Anubias are always susceptible to algae especially GSA.  In my tank the leaves that are at the top are totally GSA free whereas the ones that are under the others tend to get GSA on them.  I think it is down to circulation in that Anubias are always going to be very close to hardscape items and therefore the flow around them won't be as good as for a plant which is free of the hardscape.  Ferns although attached to hardscape have their leaves free flowing in the water rather than very close to the hardscape and therefore they can be unaffected when Anubias are.

If your glass and other plants are free of GSA then it would suggest to me your dosing is fine.

I would definately not reduce P by using TPN if you are having problems already.

AC


----------



## Themuleous (27 Oct 2008)

It is also worth remembering that anubias are actually marsh plants, that happen to survive underwater.  As such I doubt they are ever going to be a lush as true aquatic plants.  GSA on older leaves is probably a sign of the leaves reaching the end of their lives so to speak, which has to be expected when they are underwater.  Out of water anubias probably to much better in every respect

Sam


----------



## a1Matt (27 Oct 2008)

I had a similar thing with PMDD + P04 style dosing.  Although for me it was my water cabbage that got hit (I don't have anubias).  It will be interesting to see if these are also marsh plants.

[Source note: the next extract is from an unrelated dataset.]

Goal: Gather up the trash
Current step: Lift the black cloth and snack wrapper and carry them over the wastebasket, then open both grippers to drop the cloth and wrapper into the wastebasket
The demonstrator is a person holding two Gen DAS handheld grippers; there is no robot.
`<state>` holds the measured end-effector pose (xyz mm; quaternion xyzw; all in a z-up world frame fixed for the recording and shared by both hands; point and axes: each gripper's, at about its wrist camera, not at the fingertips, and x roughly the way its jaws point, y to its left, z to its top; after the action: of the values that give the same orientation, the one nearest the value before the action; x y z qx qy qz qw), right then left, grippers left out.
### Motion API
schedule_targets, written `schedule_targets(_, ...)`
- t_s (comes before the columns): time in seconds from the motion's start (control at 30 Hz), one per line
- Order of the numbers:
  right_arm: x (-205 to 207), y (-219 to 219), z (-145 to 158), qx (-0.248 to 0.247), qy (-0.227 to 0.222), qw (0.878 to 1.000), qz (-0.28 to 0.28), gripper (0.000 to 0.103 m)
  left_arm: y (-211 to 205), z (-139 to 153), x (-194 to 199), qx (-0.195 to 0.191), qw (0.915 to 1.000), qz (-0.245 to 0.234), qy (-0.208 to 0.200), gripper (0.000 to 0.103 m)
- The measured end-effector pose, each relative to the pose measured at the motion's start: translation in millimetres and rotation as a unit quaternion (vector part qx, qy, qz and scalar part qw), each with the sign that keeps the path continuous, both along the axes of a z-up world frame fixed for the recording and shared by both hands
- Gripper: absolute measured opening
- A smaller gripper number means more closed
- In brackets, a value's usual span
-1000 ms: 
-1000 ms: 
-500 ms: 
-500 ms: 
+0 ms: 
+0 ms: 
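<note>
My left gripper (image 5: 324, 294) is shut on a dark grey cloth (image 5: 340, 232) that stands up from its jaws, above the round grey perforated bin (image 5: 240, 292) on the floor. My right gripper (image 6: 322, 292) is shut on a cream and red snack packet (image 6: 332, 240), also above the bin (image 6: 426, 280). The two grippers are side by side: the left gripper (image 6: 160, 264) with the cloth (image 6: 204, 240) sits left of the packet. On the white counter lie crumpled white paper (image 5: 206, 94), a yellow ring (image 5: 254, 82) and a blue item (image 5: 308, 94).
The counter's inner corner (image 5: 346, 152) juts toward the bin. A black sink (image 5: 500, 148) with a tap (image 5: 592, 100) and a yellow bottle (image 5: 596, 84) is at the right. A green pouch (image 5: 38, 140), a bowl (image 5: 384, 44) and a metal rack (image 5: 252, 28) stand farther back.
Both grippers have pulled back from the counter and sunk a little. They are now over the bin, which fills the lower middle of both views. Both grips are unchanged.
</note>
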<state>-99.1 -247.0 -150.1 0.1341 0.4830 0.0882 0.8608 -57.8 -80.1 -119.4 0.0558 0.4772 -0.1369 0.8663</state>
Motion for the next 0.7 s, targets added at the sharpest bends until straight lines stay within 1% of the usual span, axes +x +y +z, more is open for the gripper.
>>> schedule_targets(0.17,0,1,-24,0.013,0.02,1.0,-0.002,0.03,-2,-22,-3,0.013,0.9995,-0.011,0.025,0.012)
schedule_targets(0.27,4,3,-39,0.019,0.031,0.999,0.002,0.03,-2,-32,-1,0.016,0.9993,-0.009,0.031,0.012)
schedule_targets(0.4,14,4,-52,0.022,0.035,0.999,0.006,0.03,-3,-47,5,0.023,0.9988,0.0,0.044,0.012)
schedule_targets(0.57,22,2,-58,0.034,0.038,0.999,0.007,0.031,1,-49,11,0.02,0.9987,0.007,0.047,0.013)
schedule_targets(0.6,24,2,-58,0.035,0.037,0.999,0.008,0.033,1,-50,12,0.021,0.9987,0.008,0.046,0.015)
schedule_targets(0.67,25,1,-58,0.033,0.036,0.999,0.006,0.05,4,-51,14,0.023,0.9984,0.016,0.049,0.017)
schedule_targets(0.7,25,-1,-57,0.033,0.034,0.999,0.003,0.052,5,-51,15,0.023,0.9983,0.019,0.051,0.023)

I cranked up the phosphate a lot.  I am currently adding about 2 teaspoons a week to my 160L (with 50% wc weekly).  It was about 1/2 teaspoon weekly for a year before that.

The reason I mention it is that I noticed the GSA went away, then came back the same as you.

Recently (after a couple of months of the increased dosing) it has started to go away again.

I think in my case it was a combination of increasing the phosphate and improving CO2 distribution. As during this time I switched from an internal to an external reactor, which is far more efficient and better distributed.

Each time I make adjustments it seems to get worse before it gets better.  I look at this (rather unscientifically) as the tank re-adjusting to the new parameters.

I get a feeling that switching to TPN won't make a difference and hope my experience helps you in some way.


----------



## Steve Smith (27 Oct 2008)

I've found that my "abandoned" tank which had way too much moss blocking circulation and full of detritus, limited waterchanges and minimal to no dosing/CO2 and relatively low light (50w medium/old tubes over approx 150 litres) has produces some really lovely looking anubias with no algae on them at all.  They are growing nicely, considering the state they were in before they went into this tank.

I've since sorted the tank out and cleaned it up a lot.  I'm also dosing now including Easy Carbo.  The anubias has more light after I ripped out most of the moss.  Not noticed any algae yet, but only 2 or 3 weeks into sorting this tank out after its neglected period.

What that tells you?  I don't know, but it's the best looking anubias nana I've ever grown   (I'm sure it will change in time though!)


----------



## Themuleous (27 Oct 2008)

Strangely enough, I think anubias actually do better by limiting the light they receive.

Sam


----------



## Aeropars (27 Oct 2008)

Its not just on my anubias though.. which si really annoying me as i dont seem to be able to rid it no matter what I do. I was thinking about trying EI again but i even had this problem when i was doing this before.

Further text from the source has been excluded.